══ Exercise data ══
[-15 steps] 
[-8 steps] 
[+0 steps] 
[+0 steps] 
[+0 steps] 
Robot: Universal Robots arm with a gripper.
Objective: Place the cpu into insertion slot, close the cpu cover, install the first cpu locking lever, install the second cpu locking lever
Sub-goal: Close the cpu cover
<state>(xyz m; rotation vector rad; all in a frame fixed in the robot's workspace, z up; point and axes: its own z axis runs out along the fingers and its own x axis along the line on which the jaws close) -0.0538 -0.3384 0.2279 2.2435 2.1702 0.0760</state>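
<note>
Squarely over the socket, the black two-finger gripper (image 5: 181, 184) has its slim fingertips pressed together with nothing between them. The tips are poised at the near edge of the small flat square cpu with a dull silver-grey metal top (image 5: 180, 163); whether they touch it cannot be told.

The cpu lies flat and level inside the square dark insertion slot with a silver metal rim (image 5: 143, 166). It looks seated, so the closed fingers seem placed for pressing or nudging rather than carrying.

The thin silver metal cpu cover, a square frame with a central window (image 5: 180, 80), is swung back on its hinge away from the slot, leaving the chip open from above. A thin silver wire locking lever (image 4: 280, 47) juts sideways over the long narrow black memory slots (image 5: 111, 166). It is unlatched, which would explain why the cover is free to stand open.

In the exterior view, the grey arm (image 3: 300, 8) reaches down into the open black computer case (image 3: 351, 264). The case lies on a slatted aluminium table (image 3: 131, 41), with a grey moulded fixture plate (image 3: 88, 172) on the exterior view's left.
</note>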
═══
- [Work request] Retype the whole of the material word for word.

- [Problem solution]
[-15 steps] 
[-8 steps] 
[+0 steps] 
[+0 steps] 
[+0 steps] 
Robot: Universal Robots arm with a gripper.
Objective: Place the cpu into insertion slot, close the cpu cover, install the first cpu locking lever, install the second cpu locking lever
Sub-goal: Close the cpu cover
<state>(xyz m; rotation vector rad; all in a frame fixed in the robot's workspace, z up; point and axes: its own z axis runs out along the fingers and its own x axis along the line on which the jaws close) -0.0538 -0.3384 0.2279 2.2435 2.1702 0.0760</state>
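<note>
Squarely over the socket, the black two-finger gripper (image 5: 181, 184) has its slim fingertips pressed together with nothing between them. The tips are poised at the near edge of the small flat square cpu with a dull silver-grey metal top (image 5: 180, 163); whether they touch it cannot be told.

The cpu lies flat and level inside the square dark insertion slot with a silver metal rim (image 5: 143, 166). It looks seated, so the closed fingers seem placed for pressing or nudging rather than carrying.

The thin silver metal cpu cover, a square frame with a central window (image 5: 180, 80), is swung back on its hinge away from the slot, leaving the chip open from above. A thin silver wire locking lever (image 4: 280, 47) juts sideways over the long narrow black memory slots (image 5: 111, 166). It is unlatched, which would explain why the cover is free to stand open.

In the exterior view, the grey arm (image 3: 300, 8) reaches down into the open black computer case (image 3: 351, 264). The case lies on a slatted aluminium table (image 3: 131, 41), with a grey moulded fixture plate (image 3: 88, 172) on the exterior view's left.
</note>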

The exercise requires no additional content.